[proofplan]
The proof rewrites the correlation using the defining duality of the transfer operator, so that the problem becomes estimating $\mathcal L^n f-\Pi f$. The spectral gap decomposition gives $\mathcal L^n f=\Pi f+N^n f$, and the projection term is exactly the product of the two integrals. The spectral radius bound gives exponential decay of $N^n$ in the $\mathcal B_0$ norm, and the continuous embedding $\mathcal B_0\hookrightarrow L^1(X,\mu)$ converts this into an $L^1$ bound that can be paired with $g\in L^\infty(X,\mu)$.
[/proofplan]
[step:Rewrite the correlation through the transfer operator]
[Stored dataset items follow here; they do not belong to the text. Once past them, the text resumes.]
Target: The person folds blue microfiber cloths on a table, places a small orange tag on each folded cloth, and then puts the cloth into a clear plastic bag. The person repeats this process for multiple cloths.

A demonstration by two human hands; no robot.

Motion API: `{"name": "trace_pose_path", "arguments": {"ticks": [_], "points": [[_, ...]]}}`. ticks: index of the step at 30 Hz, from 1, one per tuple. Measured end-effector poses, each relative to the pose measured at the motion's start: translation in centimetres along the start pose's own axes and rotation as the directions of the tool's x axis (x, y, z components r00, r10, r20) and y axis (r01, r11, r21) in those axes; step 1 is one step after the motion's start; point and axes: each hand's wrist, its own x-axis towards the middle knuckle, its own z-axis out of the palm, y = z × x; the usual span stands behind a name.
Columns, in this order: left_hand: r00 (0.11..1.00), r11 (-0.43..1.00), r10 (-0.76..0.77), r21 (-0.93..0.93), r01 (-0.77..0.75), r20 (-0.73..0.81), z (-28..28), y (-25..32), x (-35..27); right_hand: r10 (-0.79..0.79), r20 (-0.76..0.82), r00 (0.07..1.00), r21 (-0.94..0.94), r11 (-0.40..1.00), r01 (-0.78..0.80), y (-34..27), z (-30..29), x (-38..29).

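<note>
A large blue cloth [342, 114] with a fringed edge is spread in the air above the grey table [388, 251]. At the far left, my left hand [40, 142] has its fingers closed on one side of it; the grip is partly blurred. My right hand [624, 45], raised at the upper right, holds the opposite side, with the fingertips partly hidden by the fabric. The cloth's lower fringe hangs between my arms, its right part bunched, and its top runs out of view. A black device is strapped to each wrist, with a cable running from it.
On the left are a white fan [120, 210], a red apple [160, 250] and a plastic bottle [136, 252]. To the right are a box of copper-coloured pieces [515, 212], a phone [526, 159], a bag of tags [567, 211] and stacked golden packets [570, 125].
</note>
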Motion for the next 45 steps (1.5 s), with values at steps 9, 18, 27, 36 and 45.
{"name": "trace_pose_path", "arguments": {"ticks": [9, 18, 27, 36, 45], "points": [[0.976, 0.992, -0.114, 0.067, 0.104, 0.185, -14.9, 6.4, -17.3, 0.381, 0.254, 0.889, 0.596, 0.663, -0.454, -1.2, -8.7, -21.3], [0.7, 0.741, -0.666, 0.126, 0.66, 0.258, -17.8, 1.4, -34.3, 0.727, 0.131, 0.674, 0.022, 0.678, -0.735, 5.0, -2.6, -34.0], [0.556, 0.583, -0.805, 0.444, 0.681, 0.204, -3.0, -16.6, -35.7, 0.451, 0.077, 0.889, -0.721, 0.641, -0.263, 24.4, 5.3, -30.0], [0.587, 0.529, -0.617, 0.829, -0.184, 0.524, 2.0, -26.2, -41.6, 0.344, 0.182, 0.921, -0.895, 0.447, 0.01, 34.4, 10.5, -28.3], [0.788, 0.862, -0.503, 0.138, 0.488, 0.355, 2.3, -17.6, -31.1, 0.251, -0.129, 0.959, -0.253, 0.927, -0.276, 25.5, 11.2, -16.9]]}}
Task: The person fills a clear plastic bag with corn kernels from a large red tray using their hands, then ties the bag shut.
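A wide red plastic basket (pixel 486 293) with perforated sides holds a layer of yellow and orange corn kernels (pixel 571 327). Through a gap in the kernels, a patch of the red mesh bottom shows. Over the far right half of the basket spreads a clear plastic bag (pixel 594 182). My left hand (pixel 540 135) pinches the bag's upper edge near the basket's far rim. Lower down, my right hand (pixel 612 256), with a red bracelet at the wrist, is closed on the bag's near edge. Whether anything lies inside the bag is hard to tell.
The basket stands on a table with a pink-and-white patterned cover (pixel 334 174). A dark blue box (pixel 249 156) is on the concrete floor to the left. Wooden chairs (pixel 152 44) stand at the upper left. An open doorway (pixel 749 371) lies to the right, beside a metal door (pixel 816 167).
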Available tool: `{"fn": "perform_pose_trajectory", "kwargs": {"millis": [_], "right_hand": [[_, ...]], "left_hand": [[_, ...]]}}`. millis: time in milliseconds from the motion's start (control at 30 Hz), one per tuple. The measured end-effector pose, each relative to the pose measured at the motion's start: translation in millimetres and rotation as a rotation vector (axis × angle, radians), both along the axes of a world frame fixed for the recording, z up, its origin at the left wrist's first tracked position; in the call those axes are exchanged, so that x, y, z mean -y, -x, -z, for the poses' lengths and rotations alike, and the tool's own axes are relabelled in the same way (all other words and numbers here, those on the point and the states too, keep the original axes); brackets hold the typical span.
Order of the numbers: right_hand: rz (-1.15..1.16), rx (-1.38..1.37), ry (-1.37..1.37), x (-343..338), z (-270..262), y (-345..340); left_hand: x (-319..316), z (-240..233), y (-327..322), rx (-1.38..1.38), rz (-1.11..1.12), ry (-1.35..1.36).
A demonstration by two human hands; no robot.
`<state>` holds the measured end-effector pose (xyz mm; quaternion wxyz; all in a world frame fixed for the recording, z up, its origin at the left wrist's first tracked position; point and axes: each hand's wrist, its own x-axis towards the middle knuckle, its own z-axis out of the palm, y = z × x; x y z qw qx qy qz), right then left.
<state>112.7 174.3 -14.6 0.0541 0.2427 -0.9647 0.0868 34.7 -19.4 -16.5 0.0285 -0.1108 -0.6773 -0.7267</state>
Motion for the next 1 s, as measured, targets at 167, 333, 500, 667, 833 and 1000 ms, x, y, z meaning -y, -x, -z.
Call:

Fix $f\in\mathcal B_0$, fix $g\in L^\infty(X,\mathcal B,\mu)$, and fix an integer $n\ge 0$. Define the measurable map
\begin{align*}
T^n:X\to X
\end{align*}
to be the $n$-fold iterate of $T$, with $T^0=\operatorname{id}_X$. Since $T$ is probability-preserving, $g\circ T^n\in L^\infty(X,\mathcal B,\mu)$ and
\begin{align*}
\|g\circ T^n\|_{L^\infty(X,\mu)}\le \|g\|_{L^\infty(X,\mu)}.
\end{align*}
We claim that
\begin{align*}
\int_X f(g\circ T^n)\,d\mu(x)=\int_X (\mathcal L^n f)g\,d\mu(x).
\end{align*}
For $n=0$, this is the identity $\mathcal L^0=\operatorname{Id}_{\mathcal B_0}$. For $n\ge 1$, apply the transfer-operator duality $n$ times, first with $u=\mathcal L^{n-1}f$ and $h=g$, then with $u=\mathcal L^{n-2}f$ and $h=g\circ T$, and continuing until $u=f$ and $h=g\circ T^{n-1}$. This gives the displayed identity.
[guided]
We first translate the dynamical expression into an operator expression. Fix $f\in\mathcal B_0$, $g\in L^\infty(X,\mathcal B,\mu)$, and an integer $n\ge 0$. The map
\begin{align*}
T^n:X\to X
\end{align*}
is the $n$-fold iterate of $T$, with $T^0=\operatorname{id}_X$. Because $T$ is measurable, $g\circ T^n$ is measurable. Because $T$ is probability-preserving, composition with $T^n$ does not increase the essential supremum: if $M=\|g\|_{L^\infty(X,\mu)}$, then $|g|\le M$ $\mu$-a.e.; the exceptional set has measure zero, and its preimage under $T^n$ also has measure zero. Hence
\begin{align*}
\|g\circ T^n\|_{L^\infty(X,\mu)}\le \|g\|_{L^\infty(X,\mu)}.
\end{align*}
The defining property of the transfer operator says that for every $u\in\mathcal B_0$ and every $h\in L^\infty(X,\mathcal B,\mu)$,
\begin{align*}
\int_X (\mathcal L u)h\,d\mu(x)=\int_X u(h\circ T)\,d\mu(x).
\end{align*}
We apply this identity repeatedly. For $n=0$, there is nothing to prove because $\mathcal L^0=\operatorname{Id}_{\mathcal B_0}$ and $T^0=\operatorname{id}_X$. Suppose $n\ge 1$. Applying the defining identity with $u=\mathcal L^{n-1}f$ and $h=g$ gives
\begin{align*}
\int_X (\mathcal L^n f)g\,d\mu(x)=\int_X (\mathcal L^{n-1}f)(g\circ T)\,d\mu(x).
\end{align*}
Applying the same identity again with $u=\mathcal L^{n-2}f$ and $h=g\circ T$ gives
\begin{align*}
\int_X (\mathcal L^{n-1}f)(g\circ T)\,d\mu(x)=\int_X (\mathcal L^{n-2}f)(g\circ T^2)\,d\mu(x).
\end{align*}
Iterating this argument $n$ times yields
\begin{align*}
\int_X (\mathcal L^n f)g\,d\mu(x)=\int_X f(g\circ T^n)\,d\mu(x).
\end{align*}
This is the key conversion: decay of correlations will follow once we can estimate $\mathcal L^n f-\Pi f$ in a norm that pairs with $g$.
[/guided]
[/step]
[step:Separate the invariant projection from the decaying remainder]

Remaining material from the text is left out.